TASK OBJECTIVE: Would you write out each line of the material below exactly, skipping every picture?
GIVEN MATERIAL: Begin
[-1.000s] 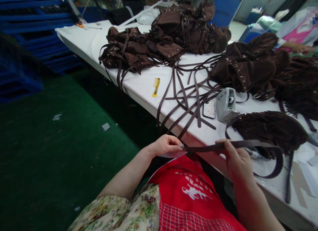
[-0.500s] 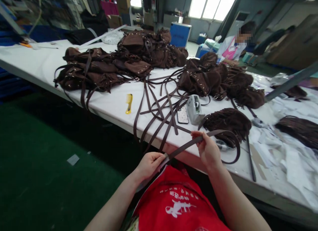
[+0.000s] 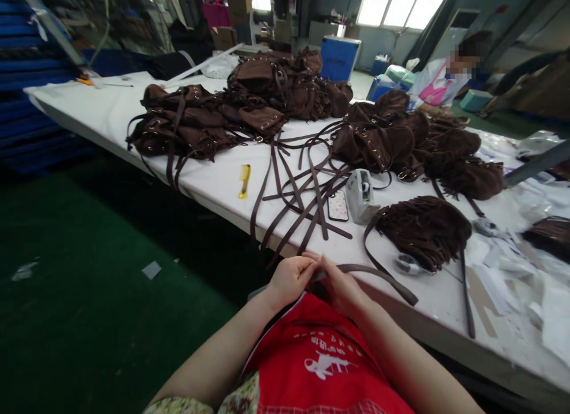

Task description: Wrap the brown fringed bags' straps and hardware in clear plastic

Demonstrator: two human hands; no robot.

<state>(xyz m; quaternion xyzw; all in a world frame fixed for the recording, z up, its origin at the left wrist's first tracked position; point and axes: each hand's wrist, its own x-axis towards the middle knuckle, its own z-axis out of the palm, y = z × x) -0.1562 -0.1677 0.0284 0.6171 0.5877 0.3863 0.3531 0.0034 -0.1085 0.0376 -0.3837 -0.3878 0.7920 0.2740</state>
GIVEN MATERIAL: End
SOLUTION TO THIS TASK:
[-1.000s] 
[-0.500s] 
[+0.000s] 

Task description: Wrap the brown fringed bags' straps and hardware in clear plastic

Demonstrator: two human hands; no robot.

<state>(xyz m; quaternion xyzw; all in a world frame fixed for the recording, z up, its origin at the left wrist's first tracked position; point and axes: each hand's wrist, its own x-axis towards the middle knuckle, its own z-axis out of the palm, y = z × x) -0.1562 -0.1677 0.0284 0.6171 0.5877 0.3863 0.3531 0.0034 -0.1085 0.0376 -0.3837 -0.3878 0.7920 0.2740</state>

There is no more output for this exercise.